## TASK TO COMPLETE
Using the entries that follow, write out the line containing "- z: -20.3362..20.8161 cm", the line containing "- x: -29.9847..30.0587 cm", and every line between them, exactly and nothing else.

Segment Start: DATA

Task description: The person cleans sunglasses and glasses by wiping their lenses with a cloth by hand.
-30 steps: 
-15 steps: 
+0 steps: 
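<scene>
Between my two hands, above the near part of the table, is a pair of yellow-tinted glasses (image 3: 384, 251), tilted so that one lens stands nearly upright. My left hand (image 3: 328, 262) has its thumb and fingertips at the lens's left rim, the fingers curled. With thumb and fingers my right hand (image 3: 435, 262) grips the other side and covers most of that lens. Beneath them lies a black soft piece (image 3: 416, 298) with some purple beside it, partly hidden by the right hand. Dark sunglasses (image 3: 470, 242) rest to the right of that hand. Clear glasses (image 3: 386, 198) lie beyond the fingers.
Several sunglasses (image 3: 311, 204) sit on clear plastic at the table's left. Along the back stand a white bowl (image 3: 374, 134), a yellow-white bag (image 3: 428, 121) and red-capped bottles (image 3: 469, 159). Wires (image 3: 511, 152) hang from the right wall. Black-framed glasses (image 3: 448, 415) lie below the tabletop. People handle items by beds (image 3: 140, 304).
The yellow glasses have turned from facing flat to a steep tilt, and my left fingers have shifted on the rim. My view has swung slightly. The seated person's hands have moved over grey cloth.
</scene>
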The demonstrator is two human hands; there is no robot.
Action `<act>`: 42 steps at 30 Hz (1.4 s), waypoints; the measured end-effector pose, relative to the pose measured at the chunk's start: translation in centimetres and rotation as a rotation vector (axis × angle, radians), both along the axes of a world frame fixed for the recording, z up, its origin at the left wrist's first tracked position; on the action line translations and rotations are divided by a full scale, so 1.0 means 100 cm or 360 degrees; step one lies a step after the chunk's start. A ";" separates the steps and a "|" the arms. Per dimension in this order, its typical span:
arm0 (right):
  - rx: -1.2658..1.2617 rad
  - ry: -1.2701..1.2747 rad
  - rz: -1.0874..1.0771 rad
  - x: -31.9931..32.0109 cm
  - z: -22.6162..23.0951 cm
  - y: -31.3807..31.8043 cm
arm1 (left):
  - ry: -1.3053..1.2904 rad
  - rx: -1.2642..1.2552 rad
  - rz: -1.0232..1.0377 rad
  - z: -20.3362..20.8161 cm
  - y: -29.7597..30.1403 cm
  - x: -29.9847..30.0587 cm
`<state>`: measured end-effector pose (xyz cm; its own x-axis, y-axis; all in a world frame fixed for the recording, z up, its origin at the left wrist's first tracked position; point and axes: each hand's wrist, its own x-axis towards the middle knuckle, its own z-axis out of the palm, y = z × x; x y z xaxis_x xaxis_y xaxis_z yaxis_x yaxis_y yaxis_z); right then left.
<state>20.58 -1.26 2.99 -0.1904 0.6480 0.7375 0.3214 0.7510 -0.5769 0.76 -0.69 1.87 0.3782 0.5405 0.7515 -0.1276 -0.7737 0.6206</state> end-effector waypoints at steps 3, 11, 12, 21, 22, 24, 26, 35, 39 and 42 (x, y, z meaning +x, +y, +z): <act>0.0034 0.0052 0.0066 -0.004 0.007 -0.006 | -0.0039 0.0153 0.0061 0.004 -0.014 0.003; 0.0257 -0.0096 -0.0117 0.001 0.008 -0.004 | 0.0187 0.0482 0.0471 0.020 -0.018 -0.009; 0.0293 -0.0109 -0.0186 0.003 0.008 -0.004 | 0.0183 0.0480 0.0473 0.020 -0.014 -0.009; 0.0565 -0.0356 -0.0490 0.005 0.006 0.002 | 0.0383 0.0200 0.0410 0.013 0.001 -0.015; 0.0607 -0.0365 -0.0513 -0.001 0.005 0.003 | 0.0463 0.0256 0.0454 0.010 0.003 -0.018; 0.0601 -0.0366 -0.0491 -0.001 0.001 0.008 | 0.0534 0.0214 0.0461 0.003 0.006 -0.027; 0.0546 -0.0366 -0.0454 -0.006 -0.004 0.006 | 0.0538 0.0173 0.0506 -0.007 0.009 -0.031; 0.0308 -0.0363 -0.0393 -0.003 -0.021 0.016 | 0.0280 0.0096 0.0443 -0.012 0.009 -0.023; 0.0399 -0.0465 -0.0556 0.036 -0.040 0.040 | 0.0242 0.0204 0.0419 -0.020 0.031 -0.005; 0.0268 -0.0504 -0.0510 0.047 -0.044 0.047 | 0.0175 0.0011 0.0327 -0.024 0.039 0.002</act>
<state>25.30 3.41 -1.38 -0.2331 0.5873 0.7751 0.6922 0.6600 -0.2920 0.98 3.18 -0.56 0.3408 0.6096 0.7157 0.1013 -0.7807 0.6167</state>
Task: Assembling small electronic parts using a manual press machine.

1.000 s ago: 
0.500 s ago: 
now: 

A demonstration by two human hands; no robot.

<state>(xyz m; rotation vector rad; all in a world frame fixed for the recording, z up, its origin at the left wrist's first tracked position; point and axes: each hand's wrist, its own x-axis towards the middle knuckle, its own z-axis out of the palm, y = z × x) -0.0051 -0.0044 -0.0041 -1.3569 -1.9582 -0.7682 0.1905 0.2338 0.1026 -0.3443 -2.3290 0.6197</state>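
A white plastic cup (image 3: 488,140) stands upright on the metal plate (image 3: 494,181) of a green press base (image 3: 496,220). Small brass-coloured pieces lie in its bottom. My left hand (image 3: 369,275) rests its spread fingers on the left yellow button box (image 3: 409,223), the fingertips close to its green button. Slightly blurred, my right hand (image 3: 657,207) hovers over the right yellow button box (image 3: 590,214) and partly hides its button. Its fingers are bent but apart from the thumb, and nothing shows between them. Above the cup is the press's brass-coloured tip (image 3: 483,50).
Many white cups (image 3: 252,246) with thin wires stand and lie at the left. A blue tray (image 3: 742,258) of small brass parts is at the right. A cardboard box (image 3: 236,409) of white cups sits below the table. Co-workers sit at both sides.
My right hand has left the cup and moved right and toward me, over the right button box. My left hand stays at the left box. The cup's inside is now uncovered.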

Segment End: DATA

## EXPECTED OUTPUT
  - z: -20.3362..20.8161 cm
  - y: -29.7597..30.1403 cm
  - x: -29.9847..30.0587 cm

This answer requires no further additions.